§ Task to complete:
Return, from the data that follows, each line that holds the word "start".

§ Supplied data:
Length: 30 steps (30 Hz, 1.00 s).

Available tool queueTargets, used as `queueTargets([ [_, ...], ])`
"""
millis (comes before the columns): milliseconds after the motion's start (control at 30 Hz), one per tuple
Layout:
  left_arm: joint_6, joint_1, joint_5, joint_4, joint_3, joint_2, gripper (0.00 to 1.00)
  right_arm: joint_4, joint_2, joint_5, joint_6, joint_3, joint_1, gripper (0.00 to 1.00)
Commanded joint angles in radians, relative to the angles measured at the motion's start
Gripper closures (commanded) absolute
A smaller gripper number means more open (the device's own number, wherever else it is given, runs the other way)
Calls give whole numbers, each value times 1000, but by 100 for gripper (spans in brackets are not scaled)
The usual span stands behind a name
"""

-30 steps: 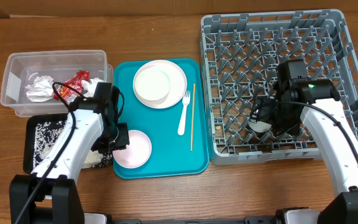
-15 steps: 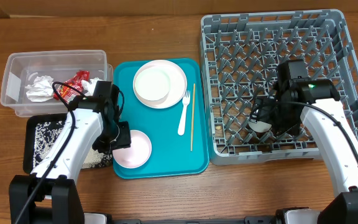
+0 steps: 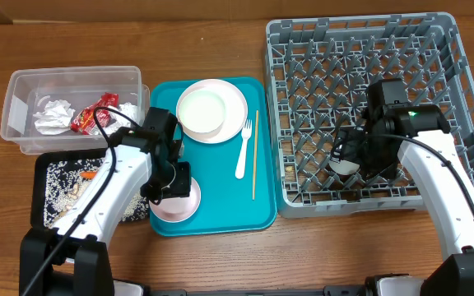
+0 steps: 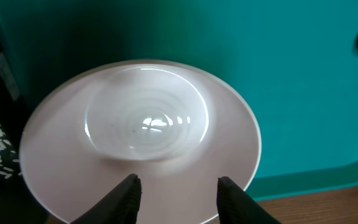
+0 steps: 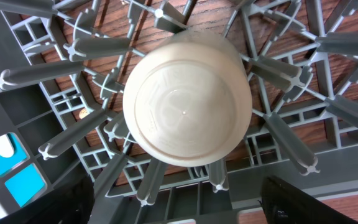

§ Answer to the problem:
millis (comes before the columns): milliseconds after the motion's start (control at 30 Hz), one per tuple
Commanded joint angles in radians, relative to the angles measured at the motion's start

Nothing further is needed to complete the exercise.